How to complete this task = When a line in the material contains the word "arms", copy it.

Dataset content =

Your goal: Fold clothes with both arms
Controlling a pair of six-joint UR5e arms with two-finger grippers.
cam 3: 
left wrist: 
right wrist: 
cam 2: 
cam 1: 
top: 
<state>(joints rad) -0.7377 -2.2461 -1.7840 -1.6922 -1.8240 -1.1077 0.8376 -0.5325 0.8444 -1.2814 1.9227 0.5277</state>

Exercise answer =
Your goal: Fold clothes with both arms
Controlling a pair of six-joint UR5e arms with two-finger grippers.

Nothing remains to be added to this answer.